▸ What is being asked:
Every line of the material should be output exactly as written.

▸ Data below:
━━━━━━━━

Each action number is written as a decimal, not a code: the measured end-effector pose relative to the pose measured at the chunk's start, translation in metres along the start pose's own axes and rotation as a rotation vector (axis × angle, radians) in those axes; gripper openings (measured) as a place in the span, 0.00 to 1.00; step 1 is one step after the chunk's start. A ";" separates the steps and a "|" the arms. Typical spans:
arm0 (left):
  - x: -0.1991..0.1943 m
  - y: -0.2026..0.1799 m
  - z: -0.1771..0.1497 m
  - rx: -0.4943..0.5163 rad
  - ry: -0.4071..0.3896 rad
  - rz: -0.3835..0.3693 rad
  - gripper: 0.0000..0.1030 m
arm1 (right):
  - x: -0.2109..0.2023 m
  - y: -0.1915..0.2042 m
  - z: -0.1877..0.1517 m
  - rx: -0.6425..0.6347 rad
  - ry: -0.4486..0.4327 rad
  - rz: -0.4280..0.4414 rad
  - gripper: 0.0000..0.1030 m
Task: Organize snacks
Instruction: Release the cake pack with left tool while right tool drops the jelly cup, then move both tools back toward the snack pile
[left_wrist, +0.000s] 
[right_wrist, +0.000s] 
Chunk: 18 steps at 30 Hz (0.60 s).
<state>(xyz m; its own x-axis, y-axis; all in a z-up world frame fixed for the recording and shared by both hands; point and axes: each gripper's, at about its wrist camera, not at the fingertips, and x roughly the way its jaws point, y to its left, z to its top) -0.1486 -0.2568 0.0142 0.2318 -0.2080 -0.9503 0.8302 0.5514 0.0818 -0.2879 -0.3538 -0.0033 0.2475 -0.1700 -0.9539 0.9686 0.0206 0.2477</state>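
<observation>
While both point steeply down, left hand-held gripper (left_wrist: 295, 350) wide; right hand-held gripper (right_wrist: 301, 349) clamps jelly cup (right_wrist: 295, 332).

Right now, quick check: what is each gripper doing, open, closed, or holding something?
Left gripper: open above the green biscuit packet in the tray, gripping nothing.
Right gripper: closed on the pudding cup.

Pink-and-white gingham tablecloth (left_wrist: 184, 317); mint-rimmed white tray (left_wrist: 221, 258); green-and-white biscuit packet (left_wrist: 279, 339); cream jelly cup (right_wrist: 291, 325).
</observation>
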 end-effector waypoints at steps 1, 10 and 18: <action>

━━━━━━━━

▸ Task solution:
Each action number is written as a decimal, not a code: the measured end-effector pose relative to the pose measured at the chunk's start, translation in metres along the start pose's own axes and rotation as a rotation vector (axis × angle, radians) in those axes; gripper openings (measured) as a place in the span, 0.00 to 1.00; step 1 is one step after the chunk's start. A ";" separates the steps and a "|" the arms. Typical spans:
arm0 (left):
  - x: -0.1991..0.1943 m
  - y: -0.2026..0.1799 m
  - z: -0.1771..0.1497 m
  - rx: -0.4943..0.5163 rad
  - ry: -0.4071..0.3896 rad
  - rz: -0.3835..0.3693 rad
  - gripper: 0.0000..0.1030 m
arm1 (right):
  - x: -0.2109..0.2023 m
  - y: -0.1915..0.2042 m
  - z: -0.1877..0.1517 m
  - rx: -0.6425..0.6347 rad
  - ry: -0.4486..0.4327 rad
  - rz: -0.4280..0.4414 rad
  - gripper: 0.0000..0.1030 m
Task: Organize snacks
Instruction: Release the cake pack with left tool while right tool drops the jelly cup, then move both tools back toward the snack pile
[left_wrist, +0.000s] 
[right_wrist, +0.000s] 
Chunk: 18 steps at 30 Hz (0.60 s).
<state>(xyz m; its own x-axis, y-axis; all in a z-up world frame fixed for the recording and shared by both hands; point and axes: each gripper's, at about its wrist camera, not at the fingertips, and x roughly the way its jaws point, y to its left, z to its top) -0.1486 -0.2568 0.0142 0.2318 -0.2080 -0.9503 0.8302 0.5514 0.0818 -0.2879 -0.3538 -0.0033 0.2475 -0.1700 -0.9539 0.9686 0.0206 0.2477</state>
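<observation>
While both point steeply down, left hand-held gripper (left_wrist: 295, 350) wide; right hand-held gripper (right_wrist: 301, 349) clamps jelly cup (right_wrist: 295, 332).

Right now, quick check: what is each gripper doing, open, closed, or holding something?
Left gripper: open above the green biscuit packet in the tray, gripping nothing.
Right gripper: closed on the pudding cup.

Pink-and-white gingham tablecloth (left_wrist: 184, 317); mint-rimmed white tray (left_wrist: 221, 258); green-and-white biscuit packet (left_wrist: 279, 339); cream jelly cup (right_wrist: 291, 325).
</observation>
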 end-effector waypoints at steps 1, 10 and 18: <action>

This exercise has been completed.